絵画を探す猫 4
二階に上がってすぐ、猫屋敷さんは僕に指示を出した。
「丘が描かれていなくて、奇妙なところがある絵を探してきて」
これがその指示である。
「すでにマリー嬢たちが絵の捜索をしているんだ、ということは丘が描かれた『アルゴマルゴの丘』なんてそのまんまの絵は見つからなかったってこと。
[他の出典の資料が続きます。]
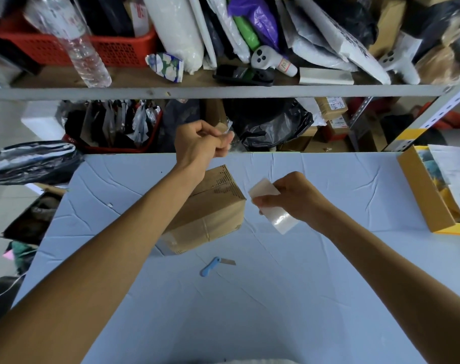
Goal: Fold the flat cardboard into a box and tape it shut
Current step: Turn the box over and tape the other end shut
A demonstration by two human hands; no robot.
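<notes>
Cardboard, one box (210,206), one blue knife (216,265), left grip (201,141) pinching tape end (228,132), right grip (295,198) holding tape roll (273,208)

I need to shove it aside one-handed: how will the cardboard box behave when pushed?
The cardboard box looks small and already folded, so it is probably light and fairly stiff. It lies low and flat, so tipping seems unlikely. The wrinkled blue cloth may bunch under it.

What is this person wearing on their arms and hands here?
Nothing visible. The left hand and right hand are ungloved, and both forearms are bare to the frame edge, with no sleeve, watch or bracelet showing.
</notes>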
そして、絵画の同定の難しさがここにあるんだけどね、今回のヒントはマリー嬢の結婚だよ。
見つけたら解説をしようじゃないか」
奇妙なところがある絵画、僕が二階の廊下から見つけ出したのは、夜の森の中を銃を持った男たちと犬が鹿を追いかけている場面を描いたものである。
そばにいたマリーさんは疑問符を浮かべる。
「なぜその絵が奇妙だとお思いになったんですか?
私にはありきたりな狩猟の1シーンを描いたものにしか思えませんが……」
確かにこの絵を見れば真っ先に思うのは狩猟だ。
しかしそれにしてはおかしい。
というのは、この絵の明るさである。
絵を選んだ僕自身が違和感を説明する。
「空は黒く塗られていて、夜だということはわかります。にしては、この中に描かれている登場人物、男たちの横顔がはっきりしすぎているんです。
それに、松明も何もないのに、この男たちが走っている場所が明るすぎませんか?
あと、鹿の数が多すぎる」
人間側が七人ほどなのに、森の奥に逃げて行こうとしている鹿は大小合わせて十何匹だ。これは奇妙だろう。
「確かに光度や鹿の数は見落としていました。
言われてみればこんなにいるなんておかしいはずなのに」
マリーさんは歯噛みする。
僕はむきなおり、猫屋敷さんに判断を求める。二階の廊下は電気がついていても少し暗く、猫屋敷さんの顔ははっきりしない。
それでも、コクリと頷いたことはわかった。
「よくやった少年君。
『アルゴマルゴの丘』はそれだよ」
再び食堂に戻り、そこで猫屋敷さんの解説が始まった。
「まずは、そうだね、絵の方から話していこう。
この絵、奇妙なところがあるって言うのは少年君が話したので終了なんだけど、じゃあどうして奇妙なところがある絵ということになったのか」
そうだ。どうして、『アルゴマルゴの丘』が奇妙な点を含む絵だと判断できたのか。
猫屋敷さんはマリーさんに目を向ける。
「ヒントはね、マリー嬢の結婚にあった」
「私の結婚ですか?」
「うん。
結婚する姪に向けて絵を遺す、ということはそこに何らかの意味があるはずだ」
「何らかの意味、例えば結婚を暗示するようなもの、あるいは祝福、ということでしょうか」
「そうだよ。
だけれど今回一階にも二階にも、結婚を描いたものは存在しなかった。祝福のような意味合いの絵画もない。
で、ここで少し変なところを見つけたんだ。一階や二階を見てみて、あまりにも宗教画、寓話画が多すぎる。それに対して、抽象画が少なすぎるんだよ」
寓話画とは、要するにストーリーがわかる絵のことだ。その中で起承転結がある感じだとか言われてた。
まあ寓話画は判断できないにしても、今にして思えば確かに宗教画は多かった気がする。
「だから抽象画を探すことにしたんだ。
結婚の贈り物にふさわしいのは、やはり結婚、愛、祝福だ。それらを表現するのに宗教画、寓話画は使われないからね。
そして抽象画を見つけるコツ、格好良く言えば手法は、奇妙な点を見つけること」
なるほど、と思った。
抽象画、宗教画というようなジャンルはすっかり失念していた。
その傾向から探し物ができることは覚えておこう、多分後々役に立つはずだ。
マリーさんは納得しつつも、まだ疑問があるようである。
「ではどうしてこの狩猟を描いた絵が、結婚の贈り物にふさわしいということになるのですか?
もちろん、これが抽象画であるということはわかりました。しかし私にはこれが何を表現するものなのかわかりません」
「考えるべきことは、この絵が狩猟そのものに視点を向けているということだよ。狩猟の最中をリアルに描いているものじゃない、ただ『狩猟』という行為を表現しているんだ。
この狩猟、追いかけているのは男と犬、追いかけられているのは鹿なんだけど」
僕にも少しわかった気がする。
男はもちろん、犬も雄性の象徴。
鹿は雌性の象徴。
雄が雌を追いかけるのは、多分、これが愛として表現されているんだ。
おそらく、男たちの横顔がはっきり書かれていたのも男であることをはっきりさせるためだろう。
「納得いたしました。
見事な手腕でございました、情報屋さん」
最後はこんな感じで、意外とあっけなく、久しぶりの短期依頼が終了した。